Observe-se os valores do Quadro 12 que apresenta os países cuja produção científica medida pelo número de artigos publicados em revistas científicas conheceu um crescimento anual acima dos 8%.
Países | Artigos em Revistas Científicas (Nº) | Taxa de Variação Média Anual (1995-2011) | |
---|---|---|---|
1995 | 2011 | ||
Irão | 280 | 8176 | 23,5% |
China | 9061 | 89894 | 15,4% |
Tunísia | 143 | 1016 | 13% |
Coreia do Sul | 3803 | 25593 | 12,7% |
Tailândia | 340 | 2304 | 12,7% |
Malásia | 366 | 2092 | 11,5% |
Turquia | 1715 | 8328 | 10,4% |
Portugal | 990 | 4626 | 10,1% |
Paquistão | 313 | 1268 | 9,1% |
Singapura | 1141 | 4543 | 9% |
Brasil | 3436 | 13148 | 8,7% |
Fonte: Marginson (2016).
De acordo com os estudos de Marginson (2016), entre 1995 e 2011 a taxa de variação média anual da produção científica portuguesa situou-se nos 10,1%, colocando o sistema científico português em 8º lugar, à frente dos sistemas nacionais de ciência da generalidade dos países desenvolvidos.
Todavia, se dermos atenção ao período mais recente de 20062016, e também em conformidade com Marginson (2018), a taxa de variação média anual dos artigos publicados em revistas científicas, aquela taxa desce para os 6,8% mas, ainda assim, bem superior à taxa homóloga relativa aos valores mundiais (3,9%), conforme se pode observar no Quadro 13.

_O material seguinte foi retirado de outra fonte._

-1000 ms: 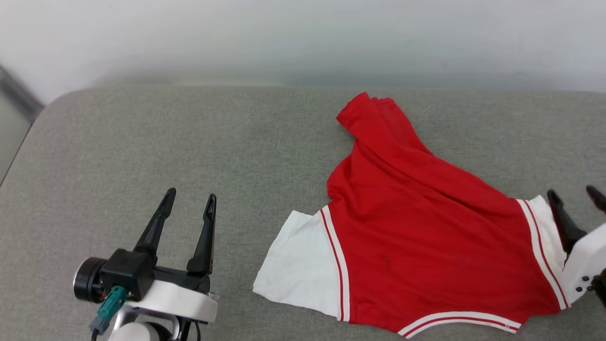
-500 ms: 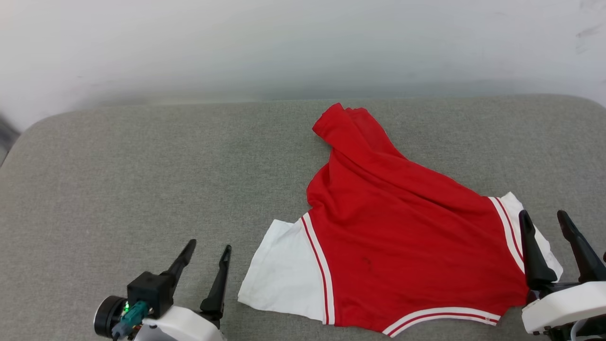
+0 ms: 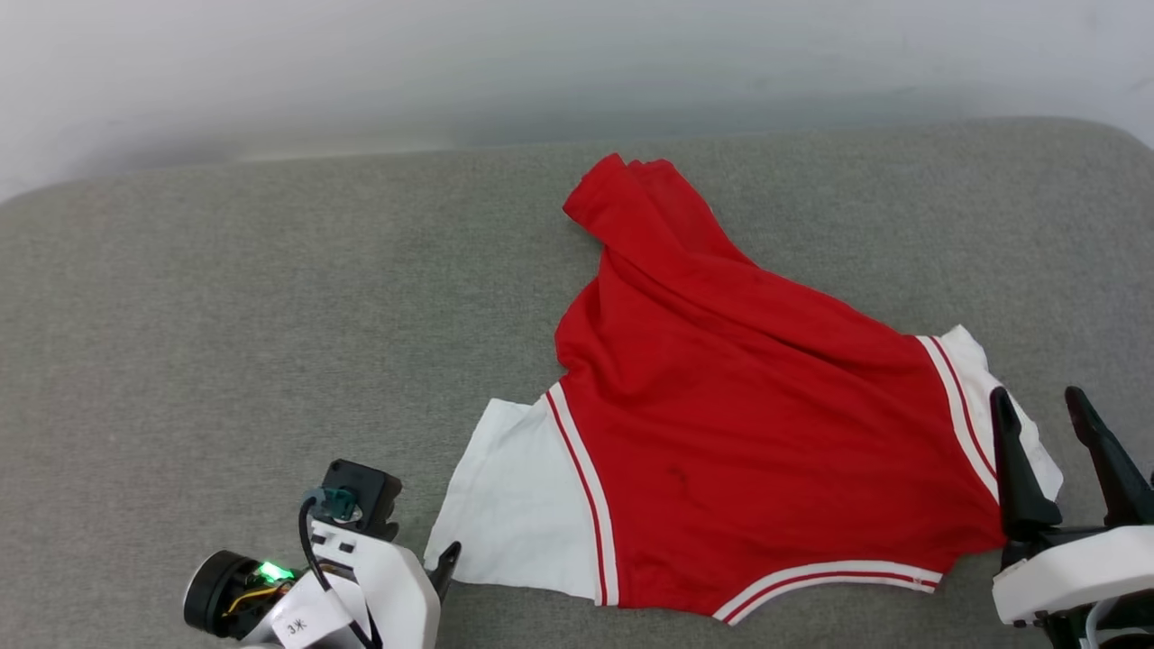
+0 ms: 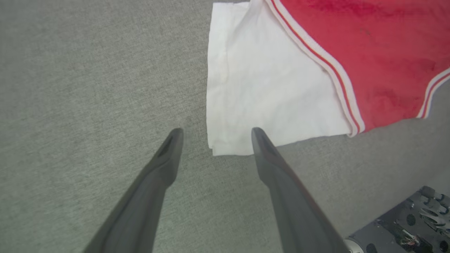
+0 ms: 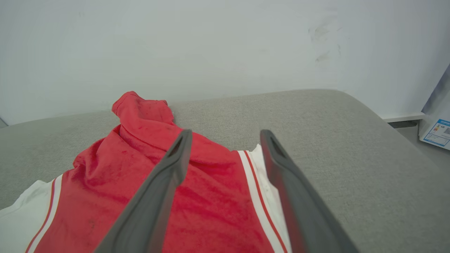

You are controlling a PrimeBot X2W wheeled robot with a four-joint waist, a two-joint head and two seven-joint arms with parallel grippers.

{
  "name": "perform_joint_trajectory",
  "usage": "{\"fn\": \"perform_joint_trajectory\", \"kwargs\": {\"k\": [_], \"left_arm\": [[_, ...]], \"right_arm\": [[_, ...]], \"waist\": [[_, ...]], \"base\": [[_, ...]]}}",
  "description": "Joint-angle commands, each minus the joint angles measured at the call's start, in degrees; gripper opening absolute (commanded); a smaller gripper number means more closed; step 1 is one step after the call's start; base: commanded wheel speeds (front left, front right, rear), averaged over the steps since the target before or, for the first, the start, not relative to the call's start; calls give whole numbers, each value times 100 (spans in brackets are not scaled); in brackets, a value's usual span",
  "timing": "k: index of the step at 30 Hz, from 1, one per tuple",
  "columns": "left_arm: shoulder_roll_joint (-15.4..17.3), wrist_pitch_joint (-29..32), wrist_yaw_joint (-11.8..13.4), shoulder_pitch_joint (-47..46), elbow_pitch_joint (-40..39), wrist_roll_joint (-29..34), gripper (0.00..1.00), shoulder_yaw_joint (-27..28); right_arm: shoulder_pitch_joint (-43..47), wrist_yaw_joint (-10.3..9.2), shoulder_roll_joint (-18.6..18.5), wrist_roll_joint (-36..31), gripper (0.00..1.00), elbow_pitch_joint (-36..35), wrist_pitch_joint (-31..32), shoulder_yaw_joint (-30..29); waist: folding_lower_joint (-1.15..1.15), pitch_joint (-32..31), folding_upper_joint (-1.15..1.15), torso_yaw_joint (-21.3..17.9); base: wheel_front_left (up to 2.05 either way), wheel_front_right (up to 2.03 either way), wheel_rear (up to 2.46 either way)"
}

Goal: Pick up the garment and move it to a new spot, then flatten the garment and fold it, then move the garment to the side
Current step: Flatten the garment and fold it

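The left claw [image 4: 216,131] stood with its two dark fingers spread wide and nothing between them but air. In its wrist view the near corner of a white sleeve [image 4: 267,80] lay right between the two tips, with one finger over the sleeve's lower edge and the other over bare grey cloth. Whether the tips touched the fabric could not be told. In the head view this claw sat at the lower left, turned downward, with a green light on its wrist.

The right claw [image 3: 1037,401] was likewise wide open and empty, fingers pointing up the head view at the lower right. Its inner finger crossed the edge of the other white sleeve [image 3: 974,361], and its outer finger stood over the bench just beside that sleeve. In its wrist view the red-white striped seam and the sleeve showed through the gap between the fingers.

The garment [image 3: 766,433] lay spread on the right half of the grey padded bench [image 3: 225,315], red body in the middle and a white sleeve out to each side. A striped curved band [image 3: 829,577] ran along its near edge. Its far end was bunched into a narrow red fold [image 3: 631,198] pointing toward the pale wall [image 3: 541,63] behind the bench.
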Motion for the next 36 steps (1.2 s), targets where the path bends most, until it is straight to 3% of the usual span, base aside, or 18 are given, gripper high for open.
{"fn": "perform_joint_trajectory", "kwargs": {"k": [1, 10, 15, 16, 17, 22, 29, 36], "left_arm": [[-26, 36, 41, -15, -13, -21, 100, 4], [68, 177, 296, -108, 425, 159, 100, 64], [59, 342, 252, -42, 819, 102, 99, -44], [61, 397, 242, -14, 882, 73, 45, -75], [51, 435, 240, 1, 923, 41, 0, -88], [62, 335, 315, 61, 978, -4, 0, -13], [128, -244, 684, 15, 892, 33, 0, 447], [303, -392, 944, 198, 557, -108, 0, 920]], "right_arm": [[-81, -2, 22, -26, 100, 20, -43, 23], [-273, -2, -21, -73, 100, 192, -189, 192], [-312, -2, -62, -83, 100, 277, -261, 222], [-330, -2, -73, -82, 100, 294, -273, 230], [-344, -2, -81, -76, 100, 314, -278, 230], [-348, -2, -146, -81, 100, 433, -284, 184], [-231, -2, -254, -104, 100, 498, -144, 225], [-4, -2, -332, -112, 100, 545, 373, 172]], "waist": [[0, 103, 0, -85], [0, 460, 0, -311], [0, 571, 0, -367], [0, 582, 0, -372], [0, 592, 0, -371], [0, 501, 0, -307], [0, 232, 0, -163], [0, 54, 0, -34]], "base": [[0, 0, 0], [0, 0, 0], [0, 0, 0], [0, 0, 0], [0, 0, 0], [0, 0, 0], [0, 0, 0], [0, 0, 0]]}}
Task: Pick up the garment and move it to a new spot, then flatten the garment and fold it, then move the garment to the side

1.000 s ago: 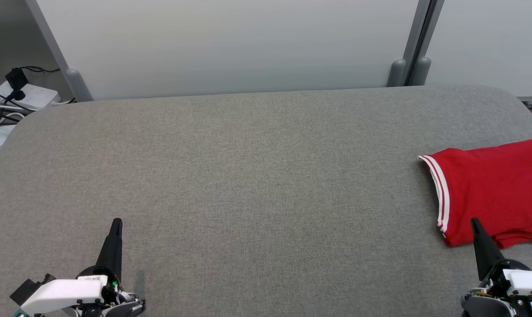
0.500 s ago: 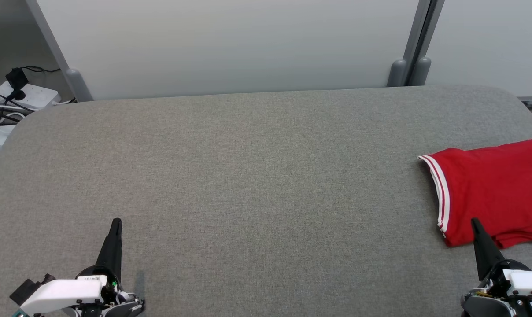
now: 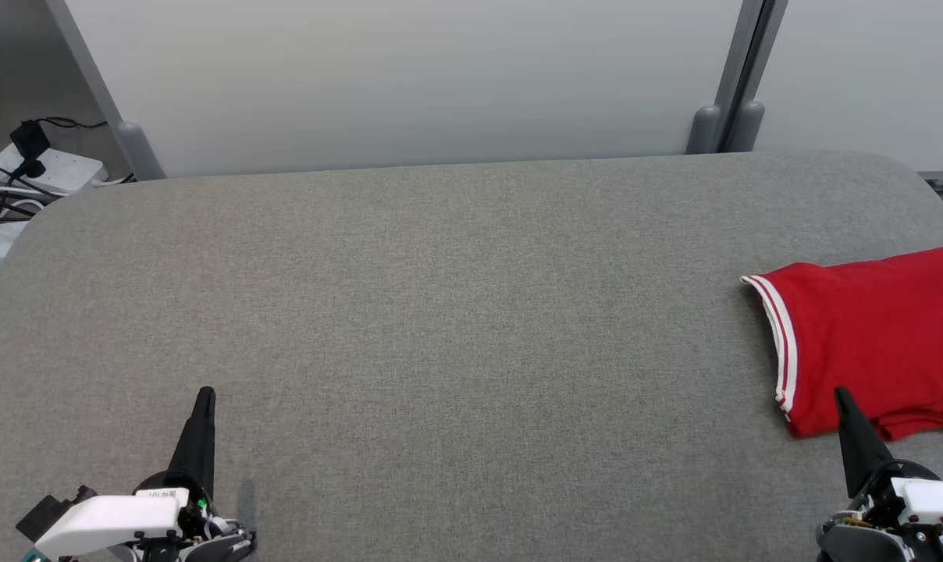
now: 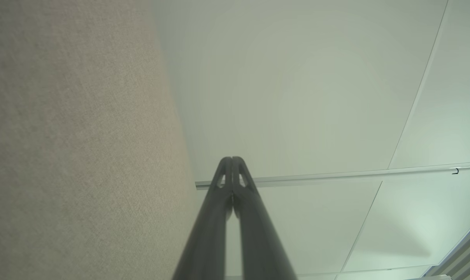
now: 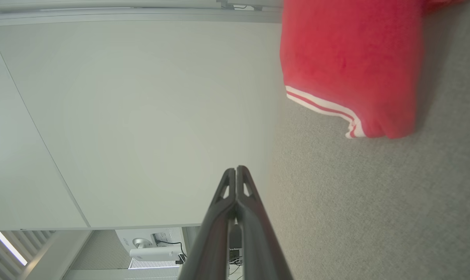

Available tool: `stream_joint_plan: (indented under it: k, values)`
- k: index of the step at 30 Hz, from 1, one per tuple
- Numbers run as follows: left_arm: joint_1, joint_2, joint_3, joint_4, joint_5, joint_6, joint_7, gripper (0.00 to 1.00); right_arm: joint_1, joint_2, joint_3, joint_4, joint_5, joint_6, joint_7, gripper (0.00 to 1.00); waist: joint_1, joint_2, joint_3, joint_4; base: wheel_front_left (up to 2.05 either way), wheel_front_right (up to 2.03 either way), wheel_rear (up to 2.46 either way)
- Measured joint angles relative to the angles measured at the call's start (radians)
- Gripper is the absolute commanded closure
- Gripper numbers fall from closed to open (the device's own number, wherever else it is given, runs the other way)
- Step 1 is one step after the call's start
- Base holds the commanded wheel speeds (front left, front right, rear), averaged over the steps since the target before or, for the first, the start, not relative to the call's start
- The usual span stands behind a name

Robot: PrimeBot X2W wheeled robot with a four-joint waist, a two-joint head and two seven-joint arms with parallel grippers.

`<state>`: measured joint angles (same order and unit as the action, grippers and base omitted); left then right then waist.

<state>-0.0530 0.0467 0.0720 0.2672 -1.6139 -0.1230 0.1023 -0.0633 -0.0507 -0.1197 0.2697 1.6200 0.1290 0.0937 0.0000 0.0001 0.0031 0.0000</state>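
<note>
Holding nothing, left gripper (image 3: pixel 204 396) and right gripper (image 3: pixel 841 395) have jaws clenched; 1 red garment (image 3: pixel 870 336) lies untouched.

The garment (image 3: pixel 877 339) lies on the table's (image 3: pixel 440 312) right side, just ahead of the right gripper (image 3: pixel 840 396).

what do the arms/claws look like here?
Both alike: left claw and right claw each have two long, dark, tapering fingers with small triangular cut-outs near the tips, on a round black base. The wrist housings are white; the left one carries a small printed label and a green light.
</note>
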Motion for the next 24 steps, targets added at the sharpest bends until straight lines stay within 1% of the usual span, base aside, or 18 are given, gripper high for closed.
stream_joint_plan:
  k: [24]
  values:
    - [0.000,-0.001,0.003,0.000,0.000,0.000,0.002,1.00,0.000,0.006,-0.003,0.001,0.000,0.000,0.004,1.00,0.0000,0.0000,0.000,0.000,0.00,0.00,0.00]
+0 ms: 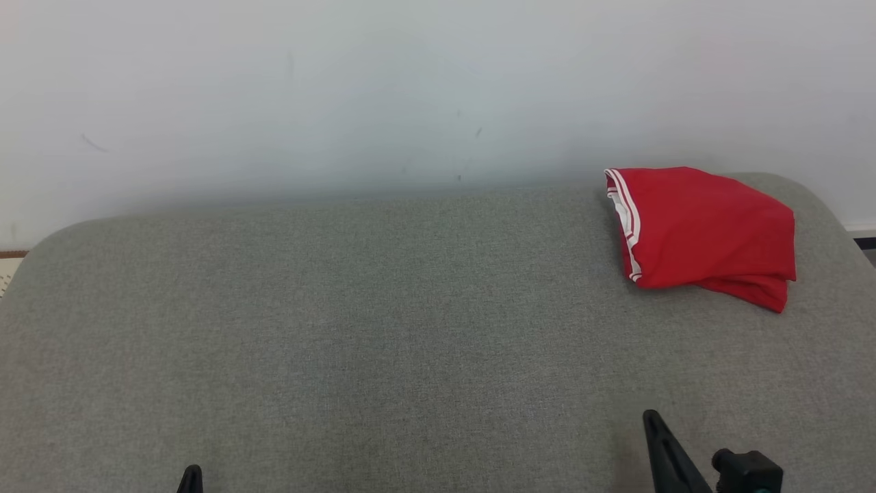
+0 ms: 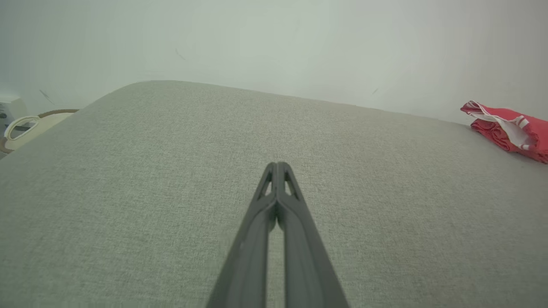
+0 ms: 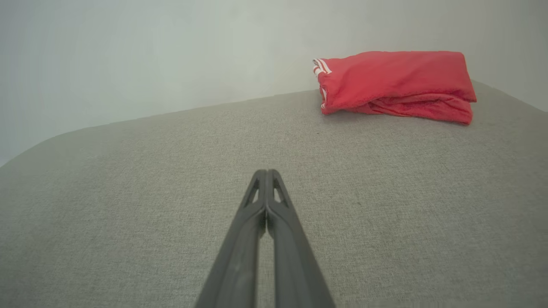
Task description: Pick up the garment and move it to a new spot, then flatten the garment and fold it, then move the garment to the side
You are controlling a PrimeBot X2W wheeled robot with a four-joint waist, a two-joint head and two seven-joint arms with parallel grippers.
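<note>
The garment (image 1: 705, 233) at upper right looks soft and light (grab its striped edge); left gripper (image 2: 277, 167) and right gripper (image 3: 266, 173) sit closed, empty.

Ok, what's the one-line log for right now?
garment: folded, far right on grey surface | left gripper: shut, empty | right gripper: shut, empty

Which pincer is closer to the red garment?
The right pincer: the folded garment lies far right, straight ahead of it; the left pincer sits across the cushion.

Left wrist view: garment (image 2: 492, 130), at far corner of cushion (image 2: 171, 192), is cropped by the edge; looped object (image 2: 17, 126) beside the cushion not identified.
</note>
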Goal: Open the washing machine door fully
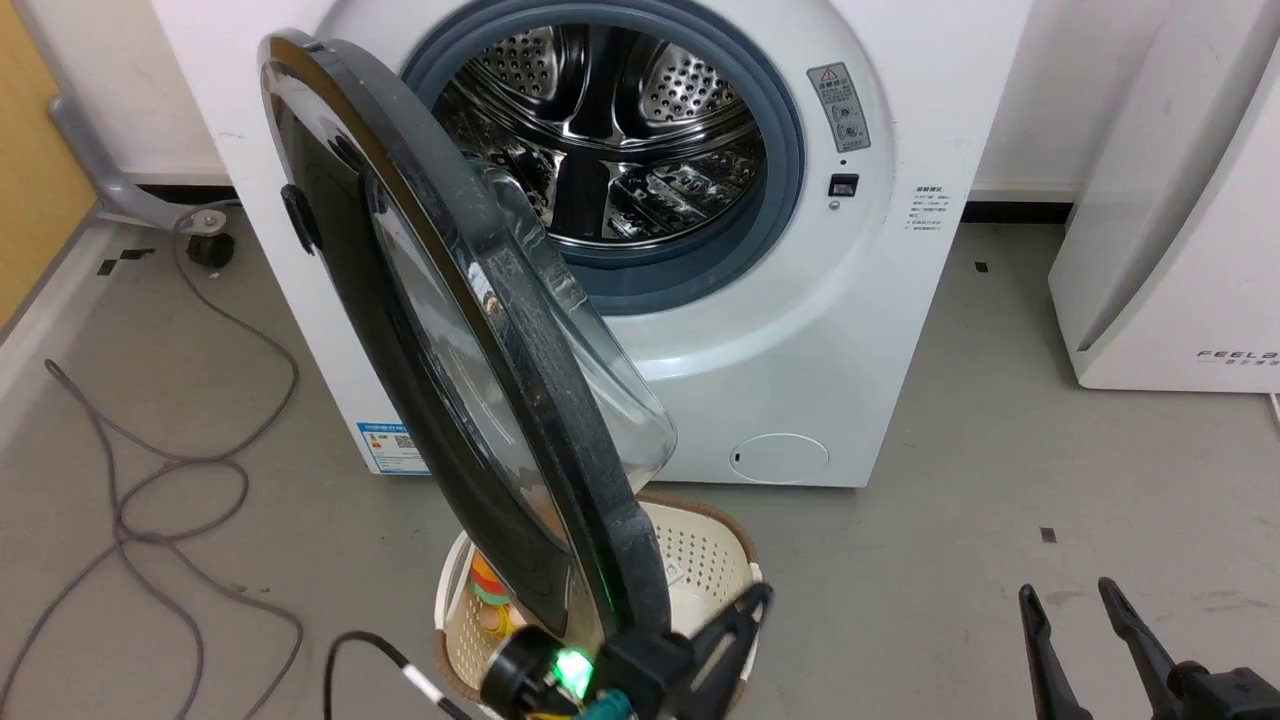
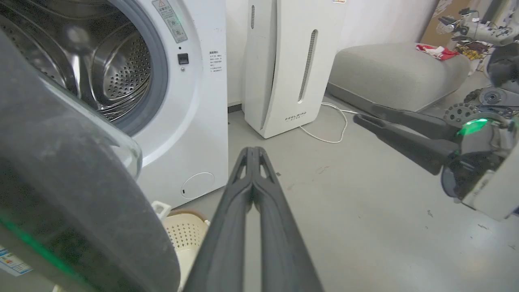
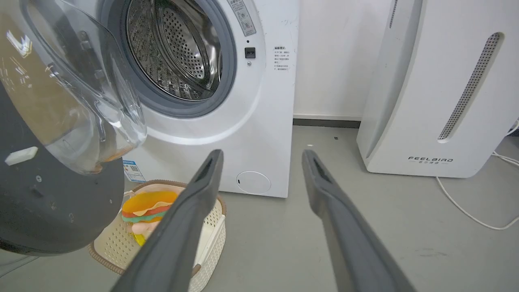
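**Door position.** The washing machine door [image 1: 350, 330] is standing partly open. It is swinging out from its hinge on the left side of the washing machine [image 1: 800, 330] and projecting edge-on toward the robot. Its glass bowl is facing right, and the drum [image 1: 610, 130] is lying exposed behind it. The door's lower rim is hanging over a white basket [image 1: 705, 560] sitting on the floor [image 1: 950, 480] just in front of the machine. Judging by its angle, the door is not yet lying fully back and is needing further swing to the left.

**Left claw.** The left claw [image 1: 760, 598] is sitting at the door's free edge, on the inner, glass side. Its two fingers are pressing together and gripping nothing. That placement is suggesting a push against the rim with the shut fingers or wrist, rather than a pull on the handle tab [image 1: 298, 215]. The views are not settling whether anything is actually touching the rim.

**Right claw.** The right claw [image 1: 1067, 592] is hovering low at the right, well apart from the door. Its fingers are spreading wide and holding nothing, apparently waiting clear of the door's swing.
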Controlling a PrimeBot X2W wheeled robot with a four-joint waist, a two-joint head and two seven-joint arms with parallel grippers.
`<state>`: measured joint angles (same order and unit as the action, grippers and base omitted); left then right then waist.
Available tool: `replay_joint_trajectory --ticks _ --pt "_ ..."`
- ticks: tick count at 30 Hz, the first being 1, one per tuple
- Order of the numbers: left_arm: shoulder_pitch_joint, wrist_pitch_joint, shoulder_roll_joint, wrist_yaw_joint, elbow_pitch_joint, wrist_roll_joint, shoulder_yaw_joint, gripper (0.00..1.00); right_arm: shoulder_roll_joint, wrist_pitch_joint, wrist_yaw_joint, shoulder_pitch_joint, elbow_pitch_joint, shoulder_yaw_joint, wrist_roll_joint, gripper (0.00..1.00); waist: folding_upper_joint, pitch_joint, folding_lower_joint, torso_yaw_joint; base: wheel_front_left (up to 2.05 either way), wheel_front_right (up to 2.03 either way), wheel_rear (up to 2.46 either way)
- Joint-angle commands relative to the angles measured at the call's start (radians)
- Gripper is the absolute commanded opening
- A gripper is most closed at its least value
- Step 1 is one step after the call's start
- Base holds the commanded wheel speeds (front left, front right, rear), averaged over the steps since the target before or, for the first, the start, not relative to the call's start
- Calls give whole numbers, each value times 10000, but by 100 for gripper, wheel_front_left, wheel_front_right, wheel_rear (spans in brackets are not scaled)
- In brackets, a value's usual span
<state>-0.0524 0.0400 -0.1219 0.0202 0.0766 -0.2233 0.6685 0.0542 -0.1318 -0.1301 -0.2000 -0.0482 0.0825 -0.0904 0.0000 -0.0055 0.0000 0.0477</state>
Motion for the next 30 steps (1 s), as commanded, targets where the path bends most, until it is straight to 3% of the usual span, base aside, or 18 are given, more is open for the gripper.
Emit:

Países | Artigos em Revistas Científicas (Nº) |
Taxa de Variação Média Anual (2006-2016) |
|
---|---|---|---|
2006 | 2016 | ||
Malásia | 3230 | 20332 | 20,2% |
Irão | 10073 | 40974 | 15,1% |
Roménia | 3523 | 10194 | 11,2% |
Índia | 38590 | 110320 | 11,1% |
Egipto | 3958 | 10807 | 10,6% |
China | 189760 | 426165 | 8,4% |
África do Sul | 5636 | 11881 | 7,7% |
Rússia | 29369 | 59134 | 7,2% |
Portugal | 7136 | 13773 | 6,8% |
Brasil | 28160 | 53607 | 6,6% |
MUNDO | 1.567.422 | 2.295.608 | 3,9% |
Fonte: Marginson (2018).
De destacar, ainda, que o sistema científico português continua no conjunto dos 10 sistemas científicos de crescimento mais rápido do mundo, situando-se em 9º lugar, com uma taxa de variação média anual muito superior à sua homóloga quando se consideram países mais desenvolvidos como a Dinamarca (4,7%), a Itália (3,3%), a Alemanha (2,0%), a Holanda (2,0%) a Suécia (1,8%), a França (1,1%), o Reino Unido (1%) ou os EUA (0,7%).
3 Financiamento da educação e da investigação científica
Uma das questões que se colocam ao decisor político é, sempre, a do financiamento. Como financiar determinada política social é, certamente, um dos problemas mais complexos para os governantes, dado que desse financiamento depende a implementação de uma medida de política.
Num país com uma enorme despesa pública e dependente do exterior como Portugal, a questão do financiamento é, definitivamente, um grave problema a resolver. E é mais grave quando o investimento é sobre bens ou serviços cujos resultados só são percebidos a longo prazo. Assim acontece com serviços como a segurança, a saúde ou a educação que, em tempos de crise, têm tendência para ser perspetivados como despesas e não como investimento de que decorre, em geral, o seu subfinanciamento (MUCHARREIRA et al., 2019a; MUCHARREIRA et al., 2019b).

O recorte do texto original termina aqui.